On Thursday, 24 countries, including China and Vietnam, joined Russia in voting against the resolution, while 58 nations abstained. The ninety-three votes for Russia’s suspension exceeded the needed two-thirds threshold.
The New York Times provides important context:
The General Assembly, which elects members of the Human Rights Council, has suspended only one other country: Libya, in March 2011. But that action, taken after President Moammar al-Qaddafi launched a ferocious crackdown on antigovernment protesters, was taken with the support of Libyan diplomats in New York and Geneva who had dissociated themselves from the actions of their government.
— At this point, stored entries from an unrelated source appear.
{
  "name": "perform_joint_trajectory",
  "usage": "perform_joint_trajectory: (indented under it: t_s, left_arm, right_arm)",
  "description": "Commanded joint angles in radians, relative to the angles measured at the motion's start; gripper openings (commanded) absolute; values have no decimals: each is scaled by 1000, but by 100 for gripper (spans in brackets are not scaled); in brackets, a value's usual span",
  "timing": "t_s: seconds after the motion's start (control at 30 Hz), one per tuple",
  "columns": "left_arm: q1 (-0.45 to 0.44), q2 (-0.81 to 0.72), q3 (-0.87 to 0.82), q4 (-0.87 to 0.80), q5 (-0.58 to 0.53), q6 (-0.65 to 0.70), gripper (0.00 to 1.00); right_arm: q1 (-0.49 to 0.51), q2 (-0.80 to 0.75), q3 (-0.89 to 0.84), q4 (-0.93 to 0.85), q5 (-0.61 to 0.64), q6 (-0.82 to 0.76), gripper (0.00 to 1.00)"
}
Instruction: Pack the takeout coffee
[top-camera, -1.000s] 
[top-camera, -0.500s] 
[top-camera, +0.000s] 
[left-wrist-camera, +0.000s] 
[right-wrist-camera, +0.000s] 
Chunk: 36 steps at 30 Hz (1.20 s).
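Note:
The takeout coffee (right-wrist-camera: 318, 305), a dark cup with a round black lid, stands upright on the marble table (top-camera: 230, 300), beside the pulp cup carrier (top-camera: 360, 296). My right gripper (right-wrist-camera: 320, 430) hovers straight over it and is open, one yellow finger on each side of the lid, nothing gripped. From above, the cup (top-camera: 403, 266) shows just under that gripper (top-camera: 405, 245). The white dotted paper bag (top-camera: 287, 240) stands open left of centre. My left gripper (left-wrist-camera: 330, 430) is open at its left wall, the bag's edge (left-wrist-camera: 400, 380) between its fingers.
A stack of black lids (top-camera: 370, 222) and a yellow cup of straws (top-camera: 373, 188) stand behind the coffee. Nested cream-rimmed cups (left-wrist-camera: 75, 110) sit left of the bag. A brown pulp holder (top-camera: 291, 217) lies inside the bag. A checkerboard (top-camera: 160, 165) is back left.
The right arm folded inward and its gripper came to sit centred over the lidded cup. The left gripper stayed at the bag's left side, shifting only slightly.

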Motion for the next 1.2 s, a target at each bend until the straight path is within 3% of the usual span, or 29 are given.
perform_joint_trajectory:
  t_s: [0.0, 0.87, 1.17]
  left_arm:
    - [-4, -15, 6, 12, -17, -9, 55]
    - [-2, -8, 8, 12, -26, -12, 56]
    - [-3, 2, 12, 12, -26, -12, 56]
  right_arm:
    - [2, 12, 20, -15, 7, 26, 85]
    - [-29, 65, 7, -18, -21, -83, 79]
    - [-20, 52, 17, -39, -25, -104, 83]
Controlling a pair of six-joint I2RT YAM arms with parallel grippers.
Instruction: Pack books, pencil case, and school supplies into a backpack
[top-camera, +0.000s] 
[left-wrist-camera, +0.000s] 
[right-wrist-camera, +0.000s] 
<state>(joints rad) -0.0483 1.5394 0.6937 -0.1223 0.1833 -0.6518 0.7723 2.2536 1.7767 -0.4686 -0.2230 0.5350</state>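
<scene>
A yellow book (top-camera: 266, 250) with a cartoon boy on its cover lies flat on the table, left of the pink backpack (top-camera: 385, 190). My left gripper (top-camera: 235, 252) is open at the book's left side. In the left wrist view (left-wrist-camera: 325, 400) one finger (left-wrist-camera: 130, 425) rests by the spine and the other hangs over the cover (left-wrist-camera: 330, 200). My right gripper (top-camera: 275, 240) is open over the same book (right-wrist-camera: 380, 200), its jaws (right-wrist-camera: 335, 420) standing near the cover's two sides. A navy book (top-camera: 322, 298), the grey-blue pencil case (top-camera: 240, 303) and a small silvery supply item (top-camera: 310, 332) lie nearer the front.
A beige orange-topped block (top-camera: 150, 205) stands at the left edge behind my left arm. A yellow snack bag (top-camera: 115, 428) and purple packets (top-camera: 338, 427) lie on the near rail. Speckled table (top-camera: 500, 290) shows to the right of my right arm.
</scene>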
Russia’s suspension, by contrast, comes in the face of its blanket denials of any rights violations in Ukraine. The Kremlin had warned that it would consider votes in support of the resolution or even abstentions as “unfriendly” acts that would have consequences for its relations with those countries.
Russia’s suspension is the first time one of the five permanent members of the U.N. Security Council has lost its membership rights in any United Nations organization, rights groups said.
The Washington Post gives background on the atrocities in Bucha:
Germany’s foreign intelligence service claims to have intercepted radio communications in which Russian soldiers discuss indiscriminate killings in Ukraine. In two communications, Russian troops described how they question soldiers as well as civilians, and proceed to shoot them, according to an intelligence official familiar with the findings who, like others, spoke on the condition of anonymity because of the matter’s sensitivity.
World leaders have responded with tougher sanctions and promises to send Ukraine more weapons — measures that Ukrainian officials have welcomed but say aren’t enough to help prevent future atrocities.